What he calls “lean urbanism”—including low-tech urban design, smaller building types and lightening the red tape for younger entrepreneurs—goes back to the way cities grew naturally. A one-story business later becomes a two-story business and so on.

He talked a bit about the effects of bypassing smaller stages to instead launch into large, sprawling developments in this recent interview.

His keynote address, which is free to the public and will likely have planners and local leaders rethinking their approach to improving downtown and other parts of the city, is scheduled for opening night, Nov. 18.

Early registration for the event ends Friday, Nov. 8, and you can find out more about registering at summit.cpex.org.

Below are some other highlights you’ll want to check out.

• “Pedal Power: How to Make Our Communities More Bike-friendly” features Beaux Jones of Bike Baton Rouge, members of Bike Easy from New Orleans and others.

• In light of the new IBM development currently going up downtown, members of Louisiana Economic Development, Baton Rouge Area Foundation and others are featured on the panel “Smart Deals: How to Learn from the IBM Case Study.”

• Downtown Development’s Davis Rhorer, who has been encouraging Baton Rouge to embrace its waterfront, moderates the panel “Million-Dollar View: Capitalizing on Community Waterfronts.”

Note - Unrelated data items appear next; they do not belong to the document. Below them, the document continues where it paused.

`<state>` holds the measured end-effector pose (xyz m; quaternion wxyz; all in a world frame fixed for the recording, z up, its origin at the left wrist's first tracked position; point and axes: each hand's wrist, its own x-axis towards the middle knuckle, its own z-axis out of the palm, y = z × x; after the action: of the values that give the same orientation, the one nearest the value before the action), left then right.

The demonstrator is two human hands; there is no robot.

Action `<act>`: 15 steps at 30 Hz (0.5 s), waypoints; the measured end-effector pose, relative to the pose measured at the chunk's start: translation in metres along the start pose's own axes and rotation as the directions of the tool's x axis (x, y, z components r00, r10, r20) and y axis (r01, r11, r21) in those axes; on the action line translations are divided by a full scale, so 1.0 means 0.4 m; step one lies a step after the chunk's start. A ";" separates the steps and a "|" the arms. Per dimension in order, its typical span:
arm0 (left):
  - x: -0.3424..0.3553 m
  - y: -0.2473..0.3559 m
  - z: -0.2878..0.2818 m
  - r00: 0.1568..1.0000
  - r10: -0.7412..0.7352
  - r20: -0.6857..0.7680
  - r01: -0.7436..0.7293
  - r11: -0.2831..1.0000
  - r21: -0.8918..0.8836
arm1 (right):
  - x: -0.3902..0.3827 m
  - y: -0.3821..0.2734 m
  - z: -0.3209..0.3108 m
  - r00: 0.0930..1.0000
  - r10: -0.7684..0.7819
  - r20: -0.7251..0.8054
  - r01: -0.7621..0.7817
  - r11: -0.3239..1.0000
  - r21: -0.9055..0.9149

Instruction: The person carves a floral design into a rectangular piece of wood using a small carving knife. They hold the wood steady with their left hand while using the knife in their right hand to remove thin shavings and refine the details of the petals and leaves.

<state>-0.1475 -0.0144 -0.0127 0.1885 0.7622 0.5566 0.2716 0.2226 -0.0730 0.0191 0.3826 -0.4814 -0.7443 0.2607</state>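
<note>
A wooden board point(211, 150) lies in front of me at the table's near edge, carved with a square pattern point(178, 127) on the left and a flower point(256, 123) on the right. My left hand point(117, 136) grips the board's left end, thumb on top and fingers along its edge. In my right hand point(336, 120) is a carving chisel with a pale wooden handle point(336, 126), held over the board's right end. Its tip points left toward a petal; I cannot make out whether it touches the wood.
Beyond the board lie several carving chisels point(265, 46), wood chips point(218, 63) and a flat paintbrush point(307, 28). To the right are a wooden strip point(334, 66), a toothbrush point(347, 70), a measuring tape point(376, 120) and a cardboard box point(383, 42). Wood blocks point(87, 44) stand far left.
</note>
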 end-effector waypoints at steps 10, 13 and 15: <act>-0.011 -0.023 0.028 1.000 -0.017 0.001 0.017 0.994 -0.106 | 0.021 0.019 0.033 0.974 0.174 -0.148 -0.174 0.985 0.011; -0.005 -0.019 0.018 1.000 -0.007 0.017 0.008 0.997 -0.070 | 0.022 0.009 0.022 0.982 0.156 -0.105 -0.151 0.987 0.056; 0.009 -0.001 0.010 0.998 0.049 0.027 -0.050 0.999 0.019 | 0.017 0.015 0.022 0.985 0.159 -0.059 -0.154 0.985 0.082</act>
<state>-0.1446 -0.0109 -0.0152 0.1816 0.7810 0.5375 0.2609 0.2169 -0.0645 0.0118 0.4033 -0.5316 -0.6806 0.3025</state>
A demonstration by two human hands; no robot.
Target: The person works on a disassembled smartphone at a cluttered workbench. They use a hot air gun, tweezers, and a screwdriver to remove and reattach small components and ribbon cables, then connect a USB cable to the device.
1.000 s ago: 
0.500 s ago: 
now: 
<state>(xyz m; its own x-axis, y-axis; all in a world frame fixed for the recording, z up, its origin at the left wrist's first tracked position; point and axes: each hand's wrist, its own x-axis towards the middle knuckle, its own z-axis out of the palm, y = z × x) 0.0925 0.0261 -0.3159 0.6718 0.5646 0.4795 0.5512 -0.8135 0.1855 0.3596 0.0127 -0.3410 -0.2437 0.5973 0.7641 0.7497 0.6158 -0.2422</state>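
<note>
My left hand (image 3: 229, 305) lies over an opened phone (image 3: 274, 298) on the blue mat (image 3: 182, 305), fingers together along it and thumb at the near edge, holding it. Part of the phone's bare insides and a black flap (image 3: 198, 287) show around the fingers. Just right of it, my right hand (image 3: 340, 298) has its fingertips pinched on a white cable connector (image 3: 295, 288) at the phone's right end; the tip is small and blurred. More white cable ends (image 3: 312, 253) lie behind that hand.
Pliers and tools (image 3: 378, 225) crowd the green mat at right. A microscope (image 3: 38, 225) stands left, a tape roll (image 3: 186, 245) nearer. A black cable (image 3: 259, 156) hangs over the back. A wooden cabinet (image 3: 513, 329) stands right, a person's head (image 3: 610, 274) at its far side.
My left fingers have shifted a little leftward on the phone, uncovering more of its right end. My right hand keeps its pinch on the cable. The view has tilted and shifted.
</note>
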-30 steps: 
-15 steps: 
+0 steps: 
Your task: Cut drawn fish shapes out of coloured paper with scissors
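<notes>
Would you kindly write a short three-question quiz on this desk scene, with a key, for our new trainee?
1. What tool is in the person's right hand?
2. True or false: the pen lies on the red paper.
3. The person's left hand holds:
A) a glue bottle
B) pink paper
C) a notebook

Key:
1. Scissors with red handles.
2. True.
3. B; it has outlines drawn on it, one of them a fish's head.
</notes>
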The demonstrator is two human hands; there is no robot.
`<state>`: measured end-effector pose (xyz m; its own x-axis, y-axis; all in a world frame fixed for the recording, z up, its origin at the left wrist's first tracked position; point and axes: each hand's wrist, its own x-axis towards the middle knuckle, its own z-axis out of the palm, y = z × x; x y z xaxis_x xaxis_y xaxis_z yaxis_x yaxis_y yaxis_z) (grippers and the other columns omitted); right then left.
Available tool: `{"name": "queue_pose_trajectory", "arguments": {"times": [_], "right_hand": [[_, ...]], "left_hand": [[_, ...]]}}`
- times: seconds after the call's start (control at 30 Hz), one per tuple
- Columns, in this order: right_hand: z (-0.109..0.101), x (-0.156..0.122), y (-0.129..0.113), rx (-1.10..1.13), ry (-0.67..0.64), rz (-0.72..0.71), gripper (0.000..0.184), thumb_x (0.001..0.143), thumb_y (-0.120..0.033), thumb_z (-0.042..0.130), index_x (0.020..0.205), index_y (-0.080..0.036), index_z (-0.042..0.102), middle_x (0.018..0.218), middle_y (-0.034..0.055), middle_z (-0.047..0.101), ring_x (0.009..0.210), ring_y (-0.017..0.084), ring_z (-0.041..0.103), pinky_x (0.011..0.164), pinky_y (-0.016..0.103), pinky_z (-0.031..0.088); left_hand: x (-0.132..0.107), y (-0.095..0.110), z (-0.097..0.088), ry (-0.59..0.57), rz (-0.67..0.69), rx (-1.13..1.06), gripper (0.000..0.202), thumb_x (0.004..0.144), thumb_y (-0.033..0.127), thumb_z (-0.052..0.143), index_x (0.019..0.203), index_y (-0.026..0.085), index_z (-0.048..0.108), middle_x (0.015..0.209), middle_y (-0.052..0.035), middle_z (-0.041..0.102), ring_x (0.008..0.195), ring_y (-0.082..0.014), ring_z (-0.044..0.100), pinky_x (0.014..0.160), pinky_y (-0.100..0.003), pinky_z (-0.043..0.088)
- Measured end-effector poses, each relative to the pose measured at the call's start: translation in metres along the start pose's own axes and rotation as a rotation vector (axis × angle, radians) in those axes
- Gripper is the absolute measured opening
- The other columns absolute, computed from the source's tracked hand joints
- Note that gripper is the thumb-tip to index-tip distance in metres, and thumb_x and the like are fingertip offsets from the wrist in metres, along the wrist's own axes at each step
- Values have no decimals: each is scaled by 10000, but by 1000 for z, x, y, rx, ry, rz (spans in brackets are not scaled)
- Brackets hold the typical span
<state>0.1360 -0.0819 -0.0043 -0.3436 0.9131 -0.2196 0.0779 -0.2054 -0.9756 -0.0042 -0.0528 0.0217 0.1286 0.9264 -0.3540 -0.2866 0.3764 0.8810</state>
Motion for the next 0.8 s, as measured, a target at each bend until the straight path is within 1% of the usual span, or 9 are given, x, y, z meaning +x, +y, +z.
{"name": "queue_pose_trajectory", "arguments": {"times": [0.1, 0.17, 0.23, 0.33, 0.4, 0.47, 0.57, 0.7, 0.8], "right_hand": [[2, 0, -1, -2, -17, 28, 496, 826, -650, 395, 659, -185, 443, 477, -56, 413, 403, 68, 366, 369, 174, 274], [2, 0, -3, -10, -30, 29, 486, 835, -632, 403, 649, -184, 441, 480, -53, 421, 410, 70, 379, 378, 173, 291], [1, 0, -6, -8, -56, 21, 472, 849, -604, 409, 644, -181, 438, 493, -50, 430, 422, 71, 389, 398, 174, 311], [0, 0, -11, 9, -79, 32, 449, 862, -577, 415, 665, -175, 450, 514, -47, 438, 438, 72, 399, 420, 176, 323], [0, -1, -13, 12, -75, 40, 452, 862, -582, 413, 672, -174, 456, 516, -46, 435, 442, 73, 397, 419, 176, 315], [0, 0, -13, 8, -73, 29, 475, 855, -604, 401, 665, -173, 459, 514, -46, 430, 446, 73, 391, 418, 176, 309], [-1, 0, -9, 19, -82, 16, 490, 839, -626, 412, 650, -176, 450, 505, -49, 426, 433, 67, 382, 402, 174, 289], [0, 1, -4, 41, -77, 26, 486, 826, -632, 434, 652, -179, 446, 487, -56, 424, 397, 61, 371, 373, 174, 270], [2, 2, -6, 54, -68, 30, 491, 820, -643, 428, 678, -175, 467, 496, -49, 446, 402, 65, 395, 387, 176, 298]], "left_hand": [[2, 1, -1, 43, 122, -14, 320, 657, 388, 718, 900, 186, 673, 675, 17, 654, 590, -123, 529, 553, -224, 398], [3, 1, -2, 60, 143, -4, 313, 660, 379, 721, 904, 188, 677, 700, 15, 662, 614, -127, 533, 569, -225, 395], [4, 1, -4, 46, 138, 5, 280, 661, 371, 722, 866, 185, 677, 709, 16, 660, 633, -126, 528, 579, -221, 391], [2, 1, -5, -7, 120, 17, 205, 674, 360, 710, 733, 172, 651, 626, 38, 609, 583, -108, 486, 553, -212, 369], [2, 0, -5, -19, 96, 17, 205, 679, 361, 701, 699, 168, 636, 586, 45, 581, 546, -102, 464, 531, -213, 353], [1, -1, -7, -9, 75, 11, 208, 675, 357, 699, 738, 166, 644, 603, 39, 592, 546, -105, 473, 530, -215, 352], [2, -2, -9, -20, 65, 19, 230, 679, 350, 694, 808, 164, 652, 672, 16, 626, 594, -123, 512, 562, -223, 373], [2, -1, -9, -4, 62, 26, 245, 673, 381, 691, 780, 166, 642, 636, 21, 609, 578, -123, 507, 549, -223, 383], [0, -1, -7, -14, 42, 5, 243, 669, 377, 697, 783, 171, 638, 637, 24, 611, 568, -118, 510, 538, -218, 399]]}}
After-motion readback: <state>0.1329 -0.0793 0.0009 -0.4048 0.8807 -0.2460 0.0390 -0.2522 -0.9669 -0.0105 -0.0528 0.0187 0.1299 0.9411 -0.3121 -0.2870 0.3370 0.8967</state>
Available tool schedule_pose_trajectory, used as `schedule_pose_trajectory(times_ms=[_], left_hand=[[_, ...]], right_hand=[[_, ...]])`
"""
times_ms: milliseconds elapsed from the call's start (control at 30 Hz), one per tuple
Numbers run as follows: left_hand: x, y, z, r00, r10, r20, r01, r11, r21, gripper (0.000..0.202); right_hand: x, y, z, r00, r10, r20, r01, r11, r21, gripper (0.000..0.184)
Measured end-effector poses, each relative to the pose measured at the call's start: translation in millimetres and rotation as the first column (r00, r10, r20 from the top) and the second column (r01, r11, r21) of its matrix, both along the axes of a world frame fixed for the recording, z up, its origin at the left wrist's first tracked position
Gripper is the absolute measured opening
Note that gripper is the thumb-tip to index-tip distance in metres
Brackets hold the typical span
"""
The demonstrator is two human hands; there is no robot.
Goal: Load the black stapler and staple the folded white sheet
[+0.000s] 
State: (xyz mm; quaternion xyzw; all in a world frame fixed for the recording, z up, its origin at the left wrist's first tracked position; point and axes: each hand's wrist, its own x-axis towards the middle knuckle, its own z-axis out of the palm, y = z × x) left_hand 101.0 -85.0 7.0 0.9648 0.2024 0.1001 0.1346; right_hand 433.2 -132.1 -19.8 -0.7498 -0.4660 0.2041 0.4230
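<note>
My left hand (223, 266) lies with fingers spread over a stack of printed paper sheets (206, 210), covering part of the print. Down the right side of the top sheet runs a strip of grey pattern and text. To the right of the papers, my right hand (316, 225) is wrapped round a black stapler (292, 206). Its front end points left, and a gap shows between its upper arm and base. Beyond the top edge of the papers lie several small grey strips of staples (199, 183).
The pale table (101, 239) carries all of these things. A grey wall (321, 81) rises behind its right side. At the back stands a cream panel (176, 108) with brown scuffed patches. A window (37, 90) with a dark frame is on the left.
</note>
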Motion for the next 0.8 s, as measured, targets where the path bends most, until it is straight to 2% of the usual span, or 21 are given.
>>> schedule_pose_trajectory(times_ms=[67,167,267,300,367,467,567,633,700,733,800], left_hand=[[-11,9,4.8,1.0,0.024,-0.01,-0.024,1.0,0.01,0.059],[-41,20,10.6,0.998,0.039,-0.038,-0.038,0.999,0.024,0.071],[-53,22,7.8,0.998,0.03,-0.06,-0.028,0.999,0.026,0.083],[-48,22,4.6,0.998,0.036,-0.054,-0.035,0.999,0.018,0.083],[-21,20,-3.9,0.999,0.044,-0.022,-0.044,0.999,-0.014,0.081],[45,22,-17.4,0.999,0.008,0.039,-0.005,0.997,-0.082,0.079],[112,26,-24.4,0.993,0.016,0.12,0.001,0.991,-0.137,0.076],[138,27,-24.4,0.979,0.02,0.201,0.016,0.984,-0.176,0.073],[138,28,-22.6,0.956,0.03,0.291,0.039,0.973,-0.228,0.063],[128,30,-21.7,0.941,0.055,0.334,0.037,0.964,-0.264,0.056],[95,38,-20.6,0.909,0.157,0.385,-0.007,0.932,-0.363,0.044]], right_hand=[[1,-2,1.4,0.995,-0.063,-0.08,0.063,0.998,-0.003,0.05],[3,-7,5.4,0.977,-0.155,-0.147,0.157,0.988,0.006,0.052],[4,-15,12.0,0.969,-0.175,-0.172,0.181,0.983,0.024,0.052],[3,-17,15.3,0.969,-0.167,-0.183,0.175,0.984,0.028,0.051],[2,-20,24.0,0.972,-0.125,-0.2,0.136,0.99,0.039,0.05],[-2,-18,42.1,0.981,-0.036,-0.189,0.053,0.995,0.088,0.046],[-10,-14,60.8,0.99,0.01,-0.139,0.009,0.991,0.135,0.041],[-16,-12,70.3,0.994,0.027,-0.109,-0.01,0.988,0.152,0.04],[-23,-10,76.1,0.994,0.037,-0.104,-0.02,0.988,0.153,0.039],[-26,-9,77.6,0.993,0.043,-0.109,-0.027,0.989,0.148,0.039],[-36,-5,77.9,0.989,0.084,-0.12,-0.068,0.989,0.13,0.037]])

• “All Aboard: Proving the Potential for Rail in Louisiana.” Connecting the urban centers of New Orleans and Baton Rouge has long been a hot topic, and rail transit has been an important part of that discussion.

• Baton Rouge-based director Zack Godshall and LSU professor Michael Pasquier’s documentary about Louisiana’s vanishing wetlands, Water Like Stone, will be screened at the end of the day.

• Baton Rouge and New Orleans council members will participate in the panel “Multi-modal Mindset: How to Complete Our Streets for All Users,” and it’s likely that long-term plans for Government Street will be discussed.

• Blight removal and code enforcement are a big part of projects like Smiley Heights, and representatives of the East Baton Rouge Redevelopment Authority will likely talk about this as part of a panel called “Vacant to Vibrant: Best Practices in Blight Removal and Redeployment of Properties.”

Above image taken from Plan Baton Rouge II, courtesy of Downtown Development District. While Andrés Duany was involved in the original Plan Baton Rouge, a different planning firm helped develop the update in 2009.